I wasn't impressed by the Princess Bride when I first saw clips of it. It looked like a cheap and corny fantasy film, on a par with something like Hawk the Slayer. I was much too sophisticated for family friendly schmaltz like that - I wanted proper fantasy, like Conan the Destroyer! Needless to say, past me was an idiot. 

I think I finally got around to watching it on VHS a few years after its release and it slowly dawned on me that there was a lot more going on here than met the eye. Sure, it was at heart a cheesy fairy tale story of a beautiful girl, a handsome farm boy, a villainous prince and a black hearted nobleman, with pirates, dashing swordsmen, mighty giants and criminal geniuses thrown in. However, it is also very funny, completely aware of its own cheesiness and with an extra layer of meta text added where it turns out the story is being narrated by a grandfather to his poorly grandson, picking out the 'good parts' from a weighty original story with a further twist at the end too.

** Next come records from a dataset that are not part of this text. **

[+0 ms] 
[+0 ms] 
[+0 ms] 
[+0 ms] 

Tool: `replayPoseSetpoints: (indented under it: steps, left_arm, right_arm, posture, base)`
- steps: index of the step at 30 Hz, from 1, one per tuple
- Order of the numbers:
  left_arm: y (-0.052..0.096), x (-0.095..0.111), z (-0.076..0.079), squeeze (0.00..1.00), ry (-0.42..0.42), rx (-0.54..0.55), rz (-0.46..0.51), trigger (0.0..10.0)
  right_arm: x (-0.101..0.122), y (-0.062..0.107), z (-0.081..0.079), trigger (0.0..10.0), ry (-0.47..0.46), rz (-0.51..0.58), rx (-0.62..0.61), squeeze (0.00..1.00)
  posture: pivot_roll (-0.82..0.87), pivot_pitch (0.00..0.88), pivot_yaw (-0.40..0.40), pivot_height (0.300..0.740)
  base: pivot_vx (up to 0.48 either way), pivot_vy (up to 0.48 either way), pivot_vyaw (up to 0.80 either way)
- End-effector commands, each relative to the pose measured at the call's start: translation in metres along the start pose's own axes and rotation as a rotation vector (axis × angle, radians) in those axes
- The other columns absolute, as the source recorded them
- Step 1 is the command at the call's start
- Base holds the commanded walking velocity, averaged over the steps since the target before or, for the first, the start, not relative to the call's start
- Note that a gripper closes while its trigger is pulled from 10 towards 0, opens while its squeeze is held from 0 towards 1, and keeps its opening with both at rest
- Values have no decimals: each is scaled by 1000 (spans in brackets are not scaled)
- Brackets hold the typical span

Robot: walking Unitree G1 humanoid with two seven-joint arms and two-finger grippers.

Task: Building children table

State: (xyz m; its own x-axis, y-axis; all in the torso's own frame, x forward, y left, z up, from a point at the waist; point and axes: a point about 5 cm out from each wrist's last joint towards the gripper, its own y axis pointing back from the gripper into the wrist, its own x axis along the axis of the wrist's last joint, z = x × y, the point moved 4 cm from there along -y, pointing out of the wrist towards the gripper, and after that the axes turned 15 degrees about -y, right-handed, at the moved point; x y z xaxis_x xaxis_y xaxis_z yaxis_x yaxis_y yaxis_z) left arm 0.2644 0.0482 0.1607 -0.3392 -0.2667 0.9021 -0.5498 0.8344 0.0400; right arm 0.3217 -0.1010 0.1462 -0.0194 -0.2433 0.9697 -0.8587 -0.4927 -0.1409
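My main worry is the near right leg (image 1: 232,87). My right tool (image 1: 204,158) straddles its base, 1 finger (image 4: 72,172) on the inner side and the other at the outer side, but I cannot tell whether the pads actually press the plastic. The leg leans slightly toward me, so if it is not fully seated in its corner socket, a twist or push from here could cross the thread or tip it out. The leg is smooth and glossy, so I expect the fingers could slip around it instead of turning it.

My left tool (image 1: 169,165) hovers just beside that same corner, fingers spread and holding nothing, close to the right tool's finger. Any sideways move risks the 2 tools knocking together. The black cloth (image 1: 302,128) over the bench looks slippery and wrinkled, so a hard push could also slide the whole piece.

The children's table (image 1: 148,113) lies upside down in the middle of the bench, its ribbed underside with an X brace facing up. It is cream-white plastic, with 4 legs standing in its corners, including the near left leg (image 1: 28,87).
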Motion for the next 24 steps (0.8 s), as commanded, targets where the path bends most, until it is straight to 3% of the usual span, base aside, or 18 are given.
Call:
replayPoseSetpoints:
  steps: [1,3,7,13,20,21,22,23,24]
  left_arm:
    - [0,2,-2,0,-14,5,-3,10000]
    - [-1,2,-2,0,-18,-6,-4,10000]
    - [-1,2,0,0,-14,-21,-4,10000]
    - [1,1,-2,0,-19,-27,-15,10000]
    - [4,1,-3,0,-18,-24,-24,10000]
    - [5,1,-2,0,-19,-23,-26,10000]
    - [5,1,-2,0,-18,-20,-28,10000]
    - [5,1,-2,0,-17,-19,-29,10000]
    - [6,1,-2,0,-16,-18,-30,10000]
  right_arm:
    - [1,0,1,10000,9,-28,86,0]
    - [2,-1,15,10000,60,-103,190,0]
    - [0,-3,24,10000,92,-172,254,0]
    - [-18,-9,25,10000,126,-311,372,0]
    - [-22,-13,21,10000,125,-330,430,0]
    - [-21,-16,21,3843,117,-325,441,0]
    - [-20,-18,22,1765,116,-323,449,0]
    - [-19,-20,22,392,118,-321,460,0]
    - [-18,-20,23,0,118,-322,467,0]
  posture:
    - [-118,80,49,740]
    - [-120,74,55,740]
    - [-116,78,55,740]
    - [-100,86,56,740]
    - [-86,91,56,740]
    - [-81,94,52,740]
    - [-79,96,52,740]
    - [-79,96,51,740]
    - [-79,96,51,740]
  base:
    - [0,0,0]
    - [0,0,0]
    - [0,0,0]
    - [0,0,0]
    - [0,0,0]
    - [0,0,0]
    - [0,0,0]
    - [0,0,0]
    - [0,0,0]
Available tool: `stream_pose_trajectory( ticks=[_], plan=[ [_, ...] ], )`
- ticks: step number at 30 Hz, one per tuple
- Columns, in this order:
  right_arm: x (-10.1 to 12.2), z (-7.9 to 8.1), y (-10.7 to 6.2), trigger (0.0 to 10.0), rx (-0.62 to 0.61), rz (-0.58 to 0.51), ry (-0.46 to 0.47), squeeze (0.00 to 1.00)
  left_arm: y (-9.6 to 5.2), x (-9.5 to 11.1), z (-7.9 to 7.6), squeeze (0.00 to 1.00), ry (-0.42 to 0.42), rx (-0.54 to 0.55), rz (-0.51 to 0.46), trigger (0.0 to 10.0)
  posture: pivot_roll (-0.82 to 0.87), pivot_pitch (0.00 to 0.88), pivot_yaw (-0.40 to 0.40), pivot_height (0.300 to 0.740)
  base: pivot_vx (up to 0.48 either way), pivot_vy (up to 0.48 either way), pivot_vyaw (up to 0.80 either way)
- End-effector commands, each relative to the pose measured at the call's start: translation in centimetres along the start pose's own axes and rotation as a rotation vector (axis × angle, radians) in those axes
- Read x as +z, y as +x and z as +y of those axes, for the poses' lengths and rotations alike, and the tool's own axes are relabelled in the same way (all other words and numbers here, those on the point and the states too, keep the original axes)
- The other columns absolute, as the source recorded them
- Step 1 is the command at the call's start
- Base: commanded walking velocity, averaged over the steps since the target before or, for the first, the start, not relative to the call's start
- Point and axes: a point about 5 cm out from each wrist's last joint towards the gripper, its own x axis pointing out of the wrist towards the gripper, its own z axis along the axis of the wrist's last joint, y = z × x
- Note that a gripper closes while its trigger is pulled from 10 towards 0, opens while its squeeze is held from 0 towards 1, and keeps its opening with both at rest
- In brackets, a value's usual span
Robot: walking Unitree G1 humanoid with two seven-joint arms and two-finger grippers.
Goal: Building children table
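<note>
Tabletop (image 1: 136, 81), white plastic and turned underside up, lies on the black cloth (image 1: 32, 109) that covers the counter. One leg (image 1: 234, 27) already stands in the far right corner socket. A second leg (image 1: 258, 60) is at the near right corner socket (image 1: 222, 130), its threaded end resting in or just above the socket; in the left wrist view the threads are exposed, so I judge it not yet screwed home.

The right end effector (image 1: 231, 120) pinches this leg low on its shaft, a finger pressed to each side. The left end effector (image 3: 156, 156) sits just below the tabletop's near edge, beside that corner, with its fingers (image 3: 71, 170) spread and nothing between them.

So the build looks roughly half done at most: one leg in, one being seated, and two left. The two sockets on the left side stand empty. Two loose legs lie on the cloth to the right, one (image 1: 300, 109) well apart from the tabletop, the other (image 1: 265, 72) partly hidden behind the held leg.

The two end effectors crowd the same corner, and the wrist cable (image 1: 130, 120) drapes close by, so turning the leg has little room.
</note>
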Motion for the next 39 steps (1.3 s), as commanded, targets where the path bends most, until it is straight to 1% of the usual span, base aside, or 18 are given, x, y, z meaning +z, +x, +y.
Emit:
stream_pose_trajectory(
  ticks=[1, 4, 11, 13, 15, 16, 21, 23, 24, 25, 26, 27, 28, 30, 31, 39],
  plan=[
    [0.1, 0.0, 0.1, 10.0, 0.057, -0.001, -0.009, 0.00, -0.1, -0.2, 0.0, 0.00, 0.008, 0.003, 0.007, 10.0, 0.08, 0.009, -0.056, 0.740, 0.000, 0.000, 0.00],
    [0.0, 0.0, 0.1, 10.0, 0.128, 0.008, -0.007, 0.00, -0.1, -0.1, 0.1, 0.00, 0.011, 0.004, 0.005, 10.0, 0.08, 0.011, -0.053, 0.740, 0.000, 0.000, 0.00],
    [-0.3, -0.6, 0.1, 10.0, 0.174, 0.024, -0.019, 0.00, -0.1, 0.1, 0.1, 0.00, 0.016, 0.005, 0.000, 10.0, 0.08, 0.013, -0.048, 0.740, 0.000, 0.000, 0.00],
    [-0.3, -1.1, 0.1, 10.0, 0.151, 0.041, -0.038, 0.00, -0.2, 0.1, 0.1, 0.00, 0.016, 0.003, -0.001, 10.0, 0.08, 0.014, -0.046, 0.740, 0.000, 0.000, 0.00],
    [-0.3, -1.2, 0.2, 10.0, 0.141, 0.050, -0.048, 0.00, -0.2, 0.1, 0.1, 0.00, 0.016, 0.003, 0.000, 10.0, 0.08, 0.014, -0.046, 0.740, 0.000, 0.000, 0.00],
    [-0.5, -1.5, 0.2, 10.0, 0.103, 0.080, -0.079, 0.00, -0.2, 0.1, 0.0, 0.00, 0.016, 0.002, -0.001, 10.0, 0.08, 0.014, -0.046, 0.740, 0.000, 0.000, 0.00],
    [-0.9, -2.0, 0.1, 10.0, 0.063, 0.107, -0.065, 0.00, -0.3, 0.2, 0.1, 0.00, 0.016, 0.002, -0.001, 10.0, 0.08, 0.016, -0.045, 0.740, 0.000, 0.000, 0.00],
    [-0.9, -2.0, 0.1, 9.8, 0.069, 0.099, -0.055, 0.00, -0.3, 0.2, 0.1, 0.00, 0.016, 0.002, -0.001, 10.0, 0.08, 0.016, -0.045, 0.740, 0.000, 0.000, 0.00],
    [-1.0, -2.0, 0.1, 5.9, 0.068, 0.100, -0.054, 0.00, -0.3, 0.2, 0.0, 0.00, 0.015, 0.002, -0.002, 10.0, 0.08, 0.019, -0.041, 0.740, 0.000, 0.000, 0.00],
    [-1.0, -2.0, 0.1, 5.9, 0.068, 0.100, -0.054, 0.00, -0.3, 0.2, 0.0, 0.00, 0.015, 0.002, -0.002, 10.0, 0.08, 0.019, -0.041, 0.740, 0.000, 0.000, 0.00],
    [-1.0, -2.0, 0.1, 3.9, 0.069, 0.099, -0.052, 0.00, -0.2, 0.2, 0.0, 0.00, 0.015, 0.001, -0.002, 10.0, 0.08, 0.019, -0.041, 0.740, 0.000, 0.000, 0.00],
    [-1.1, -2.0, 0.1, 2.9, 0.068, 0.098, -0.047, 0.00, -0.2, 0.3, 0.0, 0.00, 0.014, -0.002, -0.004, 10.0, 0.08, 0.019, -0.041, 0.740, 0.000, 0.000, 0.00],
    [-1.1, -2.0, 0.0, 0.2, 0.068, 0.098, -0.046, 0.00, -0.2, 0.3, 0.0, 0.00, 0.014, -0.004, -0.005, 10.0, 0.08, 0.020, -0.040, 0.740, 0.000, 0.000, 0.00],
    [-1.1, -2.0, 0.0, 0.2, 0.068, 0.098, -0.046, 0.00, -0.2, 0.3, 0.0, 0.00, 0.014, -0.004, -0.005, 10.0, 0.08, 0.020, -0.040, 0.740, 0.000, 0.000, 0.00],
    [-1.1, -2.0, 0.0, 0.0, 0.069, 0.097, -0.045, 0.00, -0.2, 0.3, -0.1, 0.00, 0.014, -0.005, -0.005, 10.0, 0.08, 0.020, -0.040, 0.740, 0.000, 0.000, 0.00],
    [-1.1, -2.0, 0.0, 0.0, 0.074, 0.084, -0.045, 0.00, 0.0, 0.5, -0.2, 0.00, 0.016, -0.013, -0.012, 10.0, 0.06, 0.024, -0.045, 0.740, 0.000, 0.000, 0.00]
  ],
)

The original novel by William Goldman, and this 25th anniversary expanded edition in particular, take the meta narrative a step further, with the author explaining how he discovered the original work by 'S Morgenstern' that had been read to him by his father and the realisation that the bed time story had skipped all of the dull bits with kissing and boring stuff. He describes his process of producing the 'good parts' abridged version with interjections in the text to explain what he has left out and why. Why also hear of his many travails in writing the book, the screenplay for the movie, the details of Hollywood life (lawyers! actors! dames!) and his own efforts to share the story with his own son.

Goldman gleefully mixes fictional anecdotes into the story with just enough veritas to make you think that maybe there really were countries called Florin and Guilder with Cliffs of Insanity and Fire Swamps that could be visited today. There's a lovely section where Goldman considers adding an additional scene to the book to cover a crucial chapter left out by Morgenstern, but is forced to remove it by his publisher and then says that any interested reader could write in and request a copy of the missing piece. There was an actual address that you could write to, and in return you would receive instead a letter concerning Goldman's legal wrangles with the Morgenstern estate and their rapacious lawyer Kermit Shog.

The actual story part of the book is hugely entertaining and very funny in places, with many quotable lines and memorable scenes. I particularly enjoyed the famous clifftop duel between master swordsman Inigo Montoya and the mysterious masked Dread Pirate Roberts which happily name checks various Renaissance sword maestros and was one of the reasons that I took up historical swordsmanship so that I could truthfully say that I had studied my Agrippa.

A delicious coda regarding the abridgement of the sequel Buttercup's Baby concludes the book with a line that had me literally crying with laughter on reading it. This is a book that I can heartily recommend, particularly if you have only ever seen the film.